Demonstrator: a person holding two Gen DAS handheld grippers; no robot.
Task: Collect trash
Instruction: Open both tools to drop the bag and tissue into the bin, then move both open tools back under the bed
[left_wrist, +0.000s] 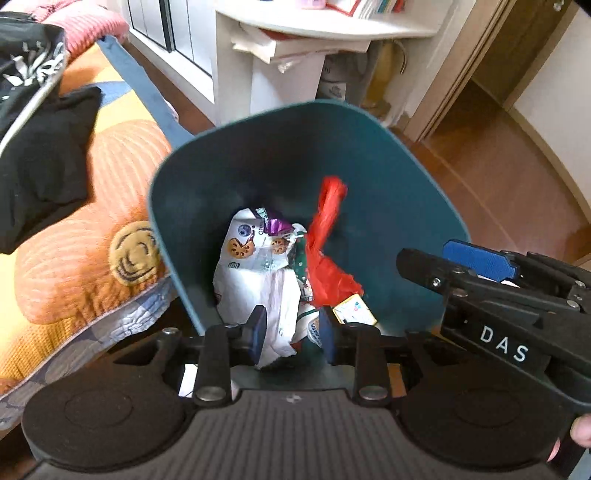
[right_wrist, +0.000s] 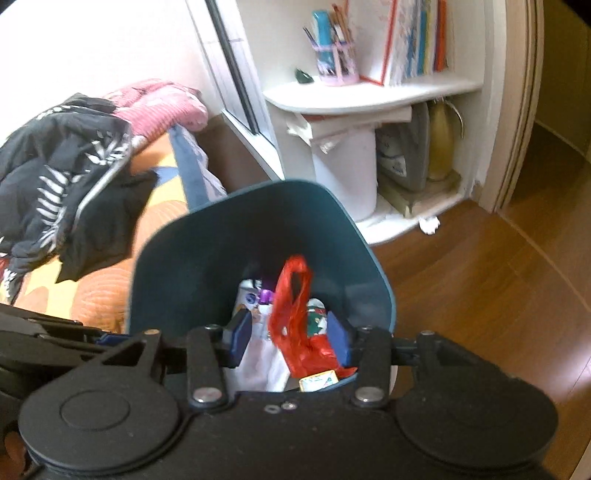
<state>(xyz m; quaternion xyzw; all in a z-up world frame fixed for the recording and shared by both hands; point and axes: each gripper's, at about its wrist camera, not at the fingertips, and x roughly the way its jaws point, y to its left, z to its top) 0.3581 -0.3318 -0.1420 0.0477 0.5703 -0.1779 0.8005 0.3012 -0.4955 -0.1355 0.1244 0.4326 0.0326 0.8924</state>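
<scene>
both grippers point down into a dark teal bin (left_wrist: 388, 192) that stands on the wooden floor (right_wrist: 480, 280) beside a bed (left_wrist: 74, 236).

left gripper (left_wrist: 291, 334): jaws parted, blue pads apart, nothing pressed between them. a white plastic bag (left_wrist: 266, 291) lies below the gap, inside the bin.

right gripper (right_wrist: 290, 338): jaws parted, no pad contact with any item. a red plastic bag (right_wrist: 291, 314) shows between the pads, loose in the bin, with one handle loop standing upward. in the left wrist view the right gripper enters from the right edge, over the bin rim.

bin contents, near to far: a small yellow-edged carton (left_wrist: 354, 308) at the near wall, the red plastic bag, the white plastic bag, then a printed snack wrapper (left_wrist: 251, 240) with a purple foil piece at the far end.

beyond the bin: dark clothing (left_wrist: 40, 158) lies on the orange bed cover, and a white shelf unit (right_wrist: 369, 96) carries books and a pen cup.
</scene>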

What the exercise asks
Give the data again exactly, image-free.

Answer box
Demonstrator: a person holding two Gen DAS handheld grippers; no robot.
Task: Collect trash
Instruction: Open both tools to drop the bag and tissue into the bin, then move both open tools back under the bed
[left_wrist, +0.000s] 
[right_wrist, +0.000s] 
<state>(xyz m; quaternion xyzw; all in a z-up world frame fixed for the recording and shared by both hands; point and axes: each gripper's, at about its wrist camera, not at the fingertips, and x roughly the way its jaws point, y to its left, z to its top) 0.3581 -0.3318 -0.1420 0.0477 0.5703 -0.1779 0.8005 0.3012 -0.4955 -0.1355 0.1244 0.4326 0.0326 0.8924</state>
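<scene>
both grippers point down into a dark teal bin (left_wrist: 388, 192) that stands on the wooden floor (right_wrist: 480, 280) beside a bed (left_wrist: 74, 236).

left gripper (left_wrist: 291, 334): jaws parted, blue pads apart, nothing pressed between them. a white plastic bag (left_wrist: 266, 291) lies below the gap, inside the bin.

right gripper (right_wrist: 290, 338): jaws parted, no pad contact with any item. a red plastic bag (right_wrist: 291, 314) shows between the pads, loose in the bin, with one handle loop standing upward. in the left wrist view the right gripper enters from the right edge, over the bin rim.

bin contents, near to far: a small yellow-edged carton (left_wrist: 354, 308) at the near wall, the red plastic bag, the white plastic bag, then a printed snack wrapper (left_wrist: 251, 240) with a purple foil piece at the far end.

beyond the bin: dark clothing (left_wrist: 40, 158) lies on the orange bed cover, and a white shelf unit (right_wrist: 369, 96) carries books and a pen cup.
</scene>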

This exercise requires nothing further.